El hogar del jubilado fue un nuevo concepto para los ancianos de aquellos años. Lo puso la caja de ahorros de una ciudad de grandes toreros y mejores bandoleros. Tenía mucha parroquia por entonces, mediados de los años setenta del siglo pasado, en el gremio de la agricultura y el monte de piedad puso un casino para los abuelos, como obra social. Se instaló cerca de la plaza del mercado.
—Donde esté Bienvenida, que se quiten cincuenta Cordobeses y ochenta Palomos Linares.
—Pues que se quiten.
En la plaza del mercado, en un pequeño cuarto, había una tienda en la que vendían navajas, cuchillos, tijeras de podar, herramientas con filo para el campo y sombreros de paja.
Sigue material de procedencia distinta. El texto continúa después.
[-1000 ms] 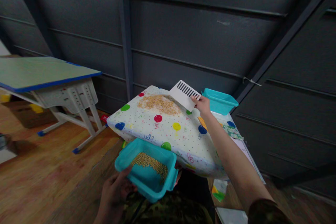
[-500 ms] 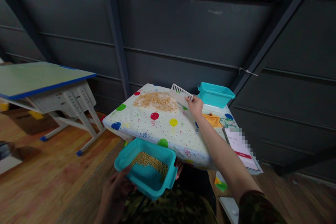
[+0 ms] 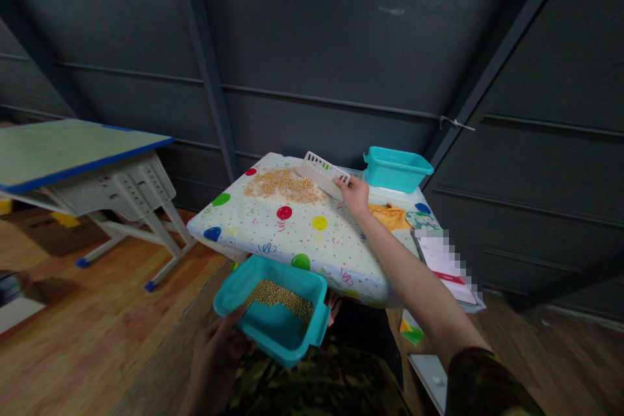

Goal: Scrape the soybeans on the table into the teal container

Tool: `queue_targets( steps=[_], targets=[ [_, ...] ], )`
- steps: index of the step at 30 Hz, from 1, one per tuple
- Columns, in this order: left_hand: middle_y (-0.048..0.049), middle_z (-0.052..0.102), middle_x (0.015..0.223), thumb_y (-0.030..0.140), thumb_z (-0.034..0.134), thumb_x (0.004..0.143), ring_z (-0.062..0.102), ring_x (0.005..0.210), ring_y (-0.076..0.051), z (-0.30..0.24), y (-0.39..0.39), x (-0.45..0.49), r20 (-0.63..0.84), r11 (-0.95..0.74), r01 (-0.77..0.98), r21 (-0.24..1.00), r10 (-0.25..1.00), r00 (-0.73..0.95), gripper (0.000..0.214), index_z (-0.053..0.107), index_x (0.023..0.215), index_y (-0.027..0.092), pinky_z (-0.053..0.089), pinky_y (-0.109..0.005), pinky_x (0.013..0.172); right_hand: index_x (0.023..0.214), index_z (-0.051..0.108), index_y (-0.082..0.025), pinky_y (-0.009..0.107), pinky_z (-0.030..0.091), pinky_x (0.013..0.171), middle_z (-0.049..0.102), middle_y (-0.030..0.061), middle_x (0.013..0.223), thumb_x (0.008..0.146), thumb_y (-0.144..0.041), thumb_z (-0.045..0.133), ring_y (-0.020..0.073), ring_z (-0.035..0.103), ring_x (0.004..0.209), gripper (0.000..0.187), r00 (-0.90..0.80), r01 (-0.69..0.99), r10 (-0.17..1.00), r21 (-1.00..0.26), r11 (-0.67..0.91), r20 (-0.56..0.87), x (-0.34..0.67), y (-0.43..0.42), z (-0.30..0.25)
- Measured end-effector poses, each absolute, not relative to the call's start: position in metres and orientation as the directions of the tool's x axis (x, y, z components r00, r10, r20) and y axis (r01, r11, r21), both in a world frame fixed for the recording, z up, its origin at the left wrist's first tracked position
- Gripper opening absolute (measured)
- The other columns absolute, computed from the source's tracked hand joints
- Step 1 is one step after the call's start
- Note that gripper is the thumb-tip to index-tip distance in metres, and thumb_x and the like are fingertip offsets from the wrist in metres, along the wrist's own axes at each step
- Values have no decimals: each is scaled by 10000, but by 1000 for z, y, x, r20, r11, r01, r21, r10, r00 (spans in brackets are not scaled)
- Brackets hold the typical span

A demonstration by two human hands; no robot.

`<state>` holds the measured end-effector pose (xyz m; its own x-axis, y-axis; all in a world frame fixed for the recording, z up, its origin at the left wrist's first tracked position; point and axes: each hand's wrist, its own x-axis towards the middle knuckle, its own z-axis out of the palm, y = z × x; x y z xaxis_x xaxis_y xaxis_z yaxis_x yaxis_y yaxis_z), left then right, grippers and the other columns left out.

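- right hand (image 3: 355,195) closed on the slotted plate (image 3: 319,174), beside loose beans (image 3: 280,186) on the cloth (image 3: 312,240)
- left hand (image 3: 219,341) grips the bin (image 3: 260,326) by its rim; more beans (image 3: 283,298) inside

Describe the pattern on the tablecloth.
The tablecloth is dotted white with red, yellow, green and blue balloons, best seen in the head view.

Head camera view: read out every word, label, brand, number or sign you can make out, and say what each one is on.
No text can be read.
White sheet with a red band: marks too small and blurred, part pixelated.
Cardboard box: too dim and blurred.
Tablecloth: squiggles, dots and balloons, no words made out.
White slotted plate, near teal tub: no lettering visible.
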<state>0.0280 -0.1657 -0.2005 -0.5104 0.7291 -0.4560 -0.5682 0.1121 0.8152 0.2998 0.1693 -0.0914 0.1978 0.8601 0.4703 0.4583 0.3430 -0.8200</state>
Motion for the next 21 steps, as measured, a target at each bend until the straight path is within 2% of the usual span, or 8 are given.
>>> queue_targets(
  steps=[3,7,12,16,21],
  targets=[
    [16,716,557,299,1166,639,690,459,-200,-200,-165,29,-471,118,-577,808,717,-514,408,769,712,235,601,-282,457,666,633,-293,360,364,732,611,-27,632,954,-453,898,232,541,729,422,179,441,872,-830,343,456,297,164,-94],
    [18,745,583,318,1162,612,700,450,-206,-198,-165,30,-457,108,-568,816,723,-519,402,812,789,227,587,-280,439,700,667,-286,357,363,727,643,-29,663,968,-462,906,226,547,721,400,126,430,887,-830,356,445,294,159,-95],
    [17,766,609,349,1153,605,701,453,-206,-197,-165,30,-442,90,-560,824,719,-536,435,829,868,223,583,-282,440,665,562,-302,360,313,714,552,-49,639,984,-487,921,205,491,704,515,112,468,873,-800,375,475,289,153,-95],
    [25,791,643,336,1187,588,706,457,-197,-198,-164,28,-441,95,-562,822,730,-522,502,830,920,218,591,-280,454,668,521,-304,369,319,740,512,-55,644,1018,-429,892,202,498,707,525,67,507,885,-779,368,461,283,143,-94],
    [51,701,546,359,1225,526,694,449,-195,-196,-165,29,-450,104,-556,824,717,-532,547,763,796,243,578,-269,447,667,513,-309,360,352,735,505,-41,634,1047,-481,867,220,546,732,547,44,540,878,-751,381,477,281,133,-88]
  ],
)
En las jambas de la puerta estaba puesta una muestra del género en venta, no muy colocado ni pulcro. También en la puerta, tapando los cristales. El negocio lo regentaba un hombre inmenso. También afilaba; detrás del mostrador tenía el esmeril. Contaban que en sus años mozos fue capador y hacía sonar el chiflo por la calle. Llevaba siempre gorra, de las que llevan los madrileños en las verbenas y los areneros de los toros.
Se cubría, siempre, los ojos con unas gafas negras, como las de Ray Charles o la Niña de la Puebla (En los campos de mi Andalucía, etcétera). Era soltero y de la CNT durante toda la dictadura. Tenía ese aire de misterio de las películas de espías, aunque el físico no le acompañase, hablaba susurrando, sus conmilitones pasaban a la tienda con sigilo y mirando antes a cada lado. Se murió solo, muchos años después de salir de la clandestinidad. Avisaron los vecinos por el olor. La justicia lo tuvo que sacar sobre una lona de las uvas y trasladarlo al depósito con un remolque y un tractor.
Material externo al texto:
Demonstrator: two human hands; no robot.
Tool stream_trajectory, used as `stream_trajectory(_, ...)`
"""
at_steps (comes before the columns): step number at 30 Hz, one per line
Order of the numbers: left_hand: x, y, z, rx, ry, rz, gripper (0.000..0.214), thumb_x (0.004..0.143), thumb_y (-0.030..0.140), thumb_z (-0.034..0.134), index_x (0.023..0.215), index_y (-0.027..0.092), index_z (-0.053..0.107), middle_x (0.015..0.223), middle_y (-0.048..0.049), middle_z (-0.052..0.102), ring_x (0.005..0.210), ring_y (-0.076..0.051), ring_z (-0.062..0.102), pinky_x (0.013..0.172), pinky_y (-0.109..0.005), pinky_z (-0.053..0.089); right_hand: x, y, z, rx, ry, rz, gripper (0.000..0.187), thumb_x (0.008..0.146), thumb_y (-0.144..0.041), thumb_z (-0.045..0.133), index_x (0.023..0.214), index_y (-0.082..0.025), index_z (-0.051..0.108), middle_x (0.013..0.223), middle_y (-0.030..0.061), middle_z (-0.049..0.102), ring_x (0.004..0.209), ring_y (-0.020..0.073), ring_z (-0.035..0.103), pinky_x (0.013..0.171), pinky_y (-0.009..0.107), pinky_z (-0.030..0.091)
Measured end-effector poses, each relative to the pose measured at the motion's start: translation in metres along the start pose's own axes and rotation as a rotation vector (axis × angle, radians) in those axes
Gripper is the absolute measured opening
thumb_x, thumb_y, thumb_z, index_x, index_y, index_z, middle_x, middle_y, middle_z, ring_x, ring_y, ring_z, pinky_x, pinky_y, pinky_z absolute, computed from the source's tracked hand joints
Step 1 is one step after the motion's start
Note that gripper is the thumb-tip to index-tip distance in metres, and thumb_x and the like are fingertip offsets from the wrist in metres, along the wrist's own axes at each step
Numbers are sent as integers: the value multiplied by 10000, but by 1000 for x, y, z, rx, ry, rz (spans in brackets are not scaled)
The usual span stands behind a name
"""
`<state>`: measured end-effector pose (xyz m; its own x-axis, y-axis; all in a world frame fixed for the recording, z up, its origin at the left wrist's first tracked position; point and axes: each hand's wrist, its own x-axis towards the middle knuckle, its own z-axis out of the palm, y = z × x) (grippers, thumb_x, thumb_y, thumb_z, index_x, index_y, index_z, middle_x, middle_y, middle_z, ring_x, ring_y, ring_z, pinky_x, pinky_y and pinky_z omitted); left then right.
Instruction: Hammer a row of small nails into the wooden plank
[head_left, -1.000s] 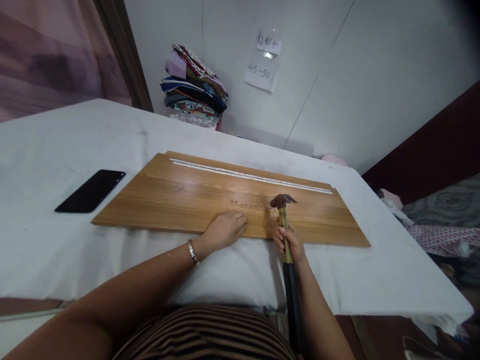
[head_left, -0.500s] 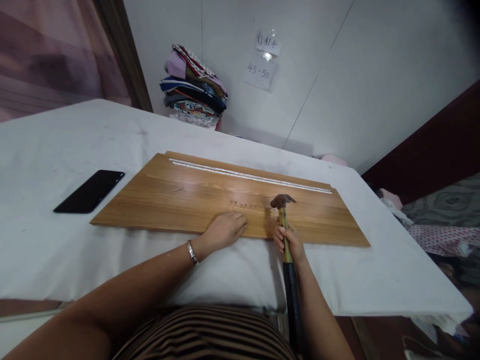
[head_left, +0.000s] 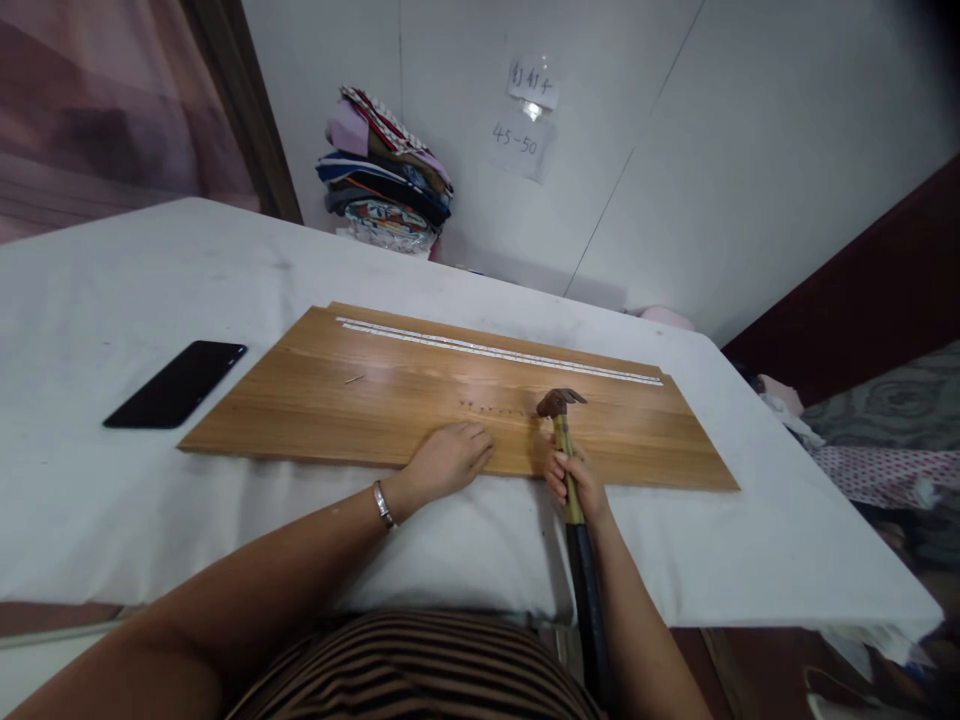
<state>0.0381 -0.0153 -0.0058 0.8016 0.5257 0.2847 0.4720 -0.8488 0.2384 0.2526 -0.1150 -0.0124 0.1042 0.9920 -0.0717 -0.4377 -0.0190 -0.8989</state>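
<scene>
My right hand point(head_left: 576, 480) is wrapped round the upper handle of a claw hammer point(head_left: 561, 402), just below its rusty head. The hammer's long dark grip runs back along my forearm. Its head is over a wooden board point(head_left: 285, 415), at the right end of a short row of small nails point(head_left: 491, 408). I cannot tell whether the head touches a nail. My left hand point(head_left: 454, 457) lies flat on the board's near edge, fingers stretched out, holding nothing. One loose nail point(head_left: 354, 379) lies on the left part of the board.
Two pale measuring strips point(head_left: 495, 350) run along the board's far side. A black phone or tablet point(head_left: 176, 385) lies on the white-covered table point(head_left: 67, 510), left of the board. Folded clothes point(head_left: 386, 170) are stacked at the back by the wall, under handwritten paper signs point(head_left: 517, 145).
The hammer head has shifted very slightly left along with my right hand. My left hand keeps its place on the board.
</scene>
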Motion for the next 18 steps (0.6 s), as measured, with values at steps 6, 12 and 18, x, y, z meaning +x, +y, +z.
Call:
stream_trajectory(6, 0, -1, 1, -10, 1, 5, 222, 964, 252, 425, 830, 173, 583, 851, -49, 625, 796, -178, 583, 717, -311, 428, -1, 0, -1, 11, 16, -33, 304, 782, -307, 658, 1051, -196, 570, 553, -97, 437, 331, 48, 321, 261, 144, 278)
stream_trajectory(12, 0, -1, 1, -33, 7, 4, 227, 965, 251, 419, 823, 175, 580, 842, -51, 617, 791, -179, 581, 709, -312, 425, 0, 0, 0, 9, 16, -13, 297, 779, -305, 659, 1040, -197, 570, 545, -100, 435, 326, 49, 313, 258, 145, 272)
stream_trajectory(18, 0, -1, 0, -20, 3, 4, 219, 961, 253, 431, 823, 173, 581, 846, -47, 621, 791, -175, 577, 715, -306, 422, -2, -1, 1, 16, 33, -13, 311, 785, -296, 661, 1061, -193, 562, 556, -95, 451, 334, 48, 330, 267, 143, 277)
Al casino le pusieron una repostería, como entonces se decía, con los cafés a peseta y los refrescos y las cervezas a seis reales. No vendían alcohol. El camarero llevaba una americana blanca y una corbata con el nudo de pajarita, negro.
—Han matado al presidente del Gobierno.
—¿Presidente? ¿Qué presidente? ¿Eso de los presidentes no era de la república?
Los parroquianos iban casi todos con boina y blusón. El diámetro de la montera era directamenteproporcional al de cuartos. O a lo mejor no, pero queda bonito y uno no ha podido resistir la tentación de empotrar la frase. De vez en cuando me llevaba mi abuelo, me invitaba a una Fanta y sólo una, a una peseta con cincuenta céntimos y nos pasábamos a la escueta biblioteca. Para leer la prensa había que madrugar. Mi abuelo siempre fue un ávido lector de periódicos, leía moviendo la boca como si hablase, en las comisuras de los labios se le acumulaba la saliva. Tenía especial predilección por El Caso, un semanario de crímenes en formato tabloide que tenía los titulares en tipografía roja como la sangre de las víctimas que llenaban sus hojas.
Cuando los periódicos estaban ocupados echaba mano de una enciclopedia y leía con fruición y aplicadamente los artículos como preparación de las futuras discusiones. Si vis pacem para bellum. Mi abuelo era un terco enconado y recalcitrante, capaz de discutir con quien fuese que eso que lucía a las doce del día sobre el cenit no era el Sol. Debido a sus antológicas grímpolas, al final de su vida tenía vetada la entrada a todos los casinos, hogares y círculos de la ciudad de Tomelloso.
Al hogar le pusieron un baño, como era menester. Aséptico, brillante, alicatado, blanco y pulcro. Al poco de inaugurar a un ancianito le dio un apretón y pasó a hacer uso de las instalaciones sanitarias ad hoc. El hombre buscaba el agujero del retrete y no lo encontraba por ningún sitio. La taza estaba precintada con esa cinta plástica que avisa de su limpieza. La cosa era ya inexorable y el hombre descargó en una hoja de periódico sobre el suelo.
—Oye Morales —le dijo al conserje a voz en grito y apretándose la correa mientras hablaba— manda a que limpien, que no he encontrado el agujero del retrete y como lo otro estaba sin estrenar, he basureado el suelo. —y remarcando por encima del choteo general— Encima del periódico, eso sí.